### [DATASET SECTION]
:::

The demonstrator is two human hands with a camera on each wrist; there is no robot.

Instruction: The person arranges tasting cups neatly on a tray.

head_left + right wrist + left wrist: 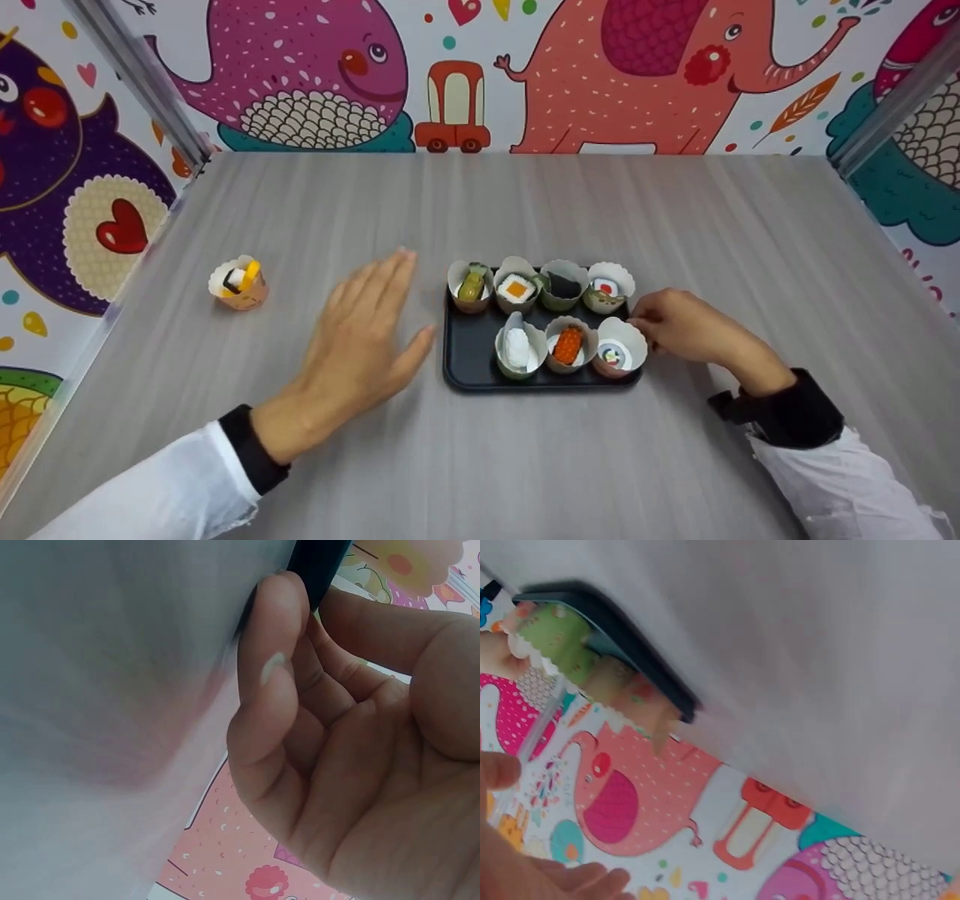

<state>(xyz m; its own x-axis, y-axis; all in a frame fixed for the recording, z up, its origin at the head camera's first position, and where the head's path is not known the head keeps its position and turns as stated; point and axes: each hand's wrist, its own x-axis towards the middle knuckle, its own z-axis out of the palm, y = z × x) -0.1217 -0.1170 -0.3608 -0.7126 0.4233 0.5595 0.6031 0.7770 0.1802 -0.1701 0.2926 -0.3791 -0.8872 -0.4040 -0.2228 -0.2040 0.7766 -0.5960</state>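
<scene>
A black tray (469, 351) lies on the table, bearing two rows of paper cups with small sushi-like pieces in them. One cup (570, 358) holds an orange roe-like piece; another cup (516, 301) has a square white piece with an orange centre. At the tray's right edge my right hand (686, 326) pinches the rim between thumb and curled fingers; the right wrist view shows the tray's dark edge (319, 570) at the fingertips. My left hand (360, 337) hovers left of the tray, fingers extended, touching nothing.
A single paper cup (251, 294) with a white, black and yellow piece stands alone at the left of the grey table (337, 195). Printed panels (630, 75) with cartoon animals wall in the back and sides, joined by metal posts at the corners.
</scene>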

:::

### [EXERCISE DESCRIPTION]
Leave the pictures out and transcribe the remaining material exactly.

### [EXERCISE ANSWER]
The demonstrator is two human hands with a camera on each wrist; there is no robot.

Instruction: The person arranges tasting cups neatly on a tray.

head_left + right wrist + left wrist: 

<state>(xyz m; its own x-axis, y-axis; all in a frame fixed for the recording, z up, its origin at the head camera's first position, and where the head's path is not known the head keeps its position and turns as stated; point and axes: each hand's wrist, its own x-axis towards the middle knuckle, its own z-axis out of the palm, y = z × x) -0.1217 -0.1170 -0.3608 -0.7126 0.4233 0.5595 0.6031 0.7770 0.1802 -0.1701 0.2926 -0.3791 -0.8872 -0.4040 -0.2228 -0.2040 0.7766 -0.5960</state>
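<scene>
A black tray (469, 351) lies on the table, bearing two rows of paper cups with small sushi-like pieces in them. One cup (570, 358) holds an orange roe-like piece; another cup (516, 301) has a square white piece with an orange centre. At the tray's right edge my right hand (686, 326) pinches the rim between thumb and curled fingers; the right wrist view shows the tray's dark edge (319, 570) at the fingertips. My left hand (360, 337) hovers left of the tray, fingers extended, touching nothing.
A single paper cup (251, 294) with a white, black and yellow piece stands alone at the left of the grey table (337, 195). Printed panels (630, 75) with cartoon animals wall in the back and sides, joined by metal posts at the corners.
</scene>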

The output requires no further additions.